Over the last decade, the notion of participatory democracy has become increasingly fashionable in mainstream politics. The 2008 financial crisis brought out in the open the disconnect between political elites and their constituencies that plagues contemporary representative democracies. Across Europe and the Americas, the inability to overturn neo-liberal policies and austerity measures through the electoral process generated a pervasive disenchantment with the political establishment combined with a mistrust in state institutions. This crisis of political representation has led to the emergence of new forms of political mobilization calling for more direct forms of democracy. On the left of the political spectrum, the municipalist movement has been particularly conspicuous at promoting participatory forms of governance from the bottom up through the development of self-governing institutions at the local level. Municipalism has become particularly prominent in Spain and, especially, Catalonia, where the citizen platform Barcelona en Comu has sought to enact a municipalist agenda by transposing deliberative and participatory decision-making mechanisms associated with the commons to municipal institutions in the city of Barcelona. While the electoral success of municipalism has been limited outside of Spain, its participatory agenda has been picked up to a certain degree by mainstream political parties and decision-makers at the national and international level. The European Union has thus sought to address its democratic deficit by organizing The Conference on the Future of Europe, a series of deliberative fora that allowed citizens to express their views on Europe’s key challenges and priorities. Deliberative processes are also a key element of the Summit for Democracy, a US government initiative to support democratic renewal around the world launched by President Biden in December 2021. In this context, participatory and deliberative processes have increasingly been advanced as a remedy for the shortcomings of representative democracy.

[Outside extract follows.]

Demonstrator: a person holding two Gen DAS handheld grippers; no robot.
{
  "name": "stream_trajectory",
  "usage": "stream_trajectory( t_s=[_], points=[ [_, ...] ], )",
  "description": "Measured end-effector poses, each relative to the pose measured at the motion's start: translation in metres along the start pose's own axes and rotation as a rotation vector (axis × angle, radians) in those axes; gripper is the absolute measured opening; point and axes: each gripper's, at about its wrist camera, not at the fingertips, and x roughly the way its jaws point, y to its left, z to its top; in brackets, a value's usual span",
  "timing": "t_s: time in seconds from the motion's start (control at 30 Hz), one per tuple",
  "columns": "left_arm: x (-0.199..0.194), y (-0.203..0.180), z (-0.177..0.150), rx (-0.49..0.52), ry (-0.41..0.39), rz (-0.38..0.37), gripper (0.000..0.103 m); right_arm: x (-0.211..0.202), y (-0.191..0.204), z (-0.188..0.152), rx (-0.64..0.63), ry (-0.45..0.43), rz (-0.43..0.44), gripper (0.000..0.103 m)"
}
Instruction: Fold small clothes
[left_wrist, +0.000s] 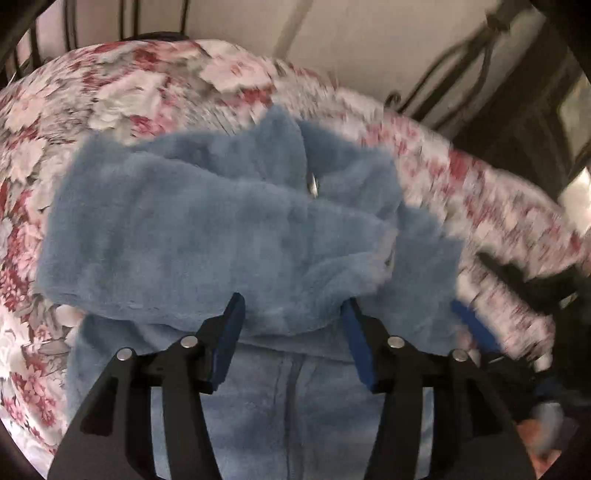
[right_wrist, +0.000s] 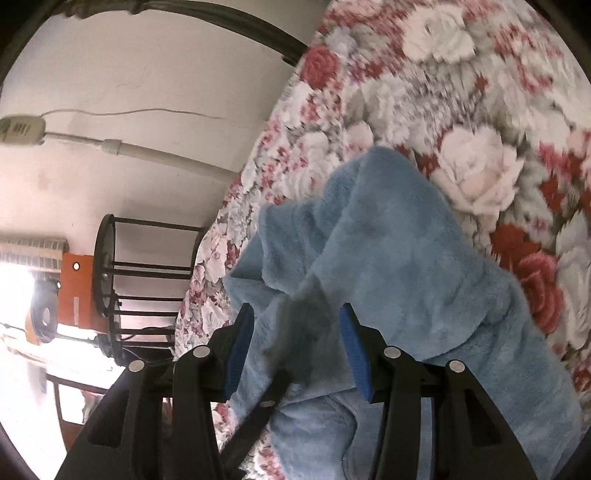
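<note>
Blue fleece garment (left_wrist: 207, 229) lay on the flowered bedspread (left_wrist: 110, 92), bunched and partly doubled over itself. A small metal zip pull (left_wrist: 313, 183) showed near its middle in the left wrist view.

Left gripper (left_wrist: 293, 314): jaws spread, blue pads (left_wrist: 231, 339) apart. A fold of the fleece sat between them, but the pads did not appear to press it. The view was motion-blurred, the bedspread smeared toward the right edge.

Right gripper (right_wrist: 295, 328): jaws parted about halfway, fleece garment (right_wrist: 388, 258) lying in the gap and beneath. Could not tell whether its pads (right_wrist: 242, 343) pinched the cloth or merely straddled it; the contact was hidden by the pile. In the left wrist view the right gripper (left_wrist: 476, 325) appeared only as a blurred blue finger at the garment's right edge.

Garment's position in the right wrist view: a raised fold stood up ahead of the fingers, the rest trailing back under the gripper, near the bed's edge.

Beyond the bed: a pale wall (right_wrist: 147, 74), a black wire rack (right_wrist: 136, 280) and an orange panel (right_wrist: 75, 291) beside a bright window.
</note>
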Motion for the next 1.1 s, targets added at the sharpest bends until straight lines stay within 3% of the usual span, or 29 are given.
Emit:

While these initiatives have become more common in recent years, attempts to generate direct forms of citizen engagement in decision-making are not new, nor are they unique to liberal democracies. Socialist Yugoslavia was a one-party state that extensively cultivated citizen and worker participation in decision-making at their place of residence and their place of work. Unlike the Soviet-style state socialism, Yugoslav socialism was based on the notion of self-management, which involved a radical decentralization of the state and the transfer of power from state institutions to self-governed organizations and communities. The cornerstone of the Yugoslav self-managed socialism was the socially-owned enterprise, in which workers had a considerable say in strategic decision-making through the Worker’s Councils. As a form of ownership that is not the monopoly of any individual subject nor the state, but the common property of all workers, social property entitled workers to have a direct influence on the management of the means and conditions of production, and the fruits of their labor. In addition, workers and citizens were meant to have a direct influence on state institutions through the process of “socialization” of the state which involved the transfer of state functions to independent self-managed communities. This process was essentially implemented at the level of the municipality, notably through the creation of local communities (mesne zajednice), which allowed citizens to directly participate in decision-making over local matters. This article gives an overview of how self-management was designed at the municipal level through an examination of the institutional setup of local communities and their interaction with municipal authorities. While the aim here is not to evaluate local communities, some examples of how they worked in the Yugoslav capital, Belgrade, are given as an illustration.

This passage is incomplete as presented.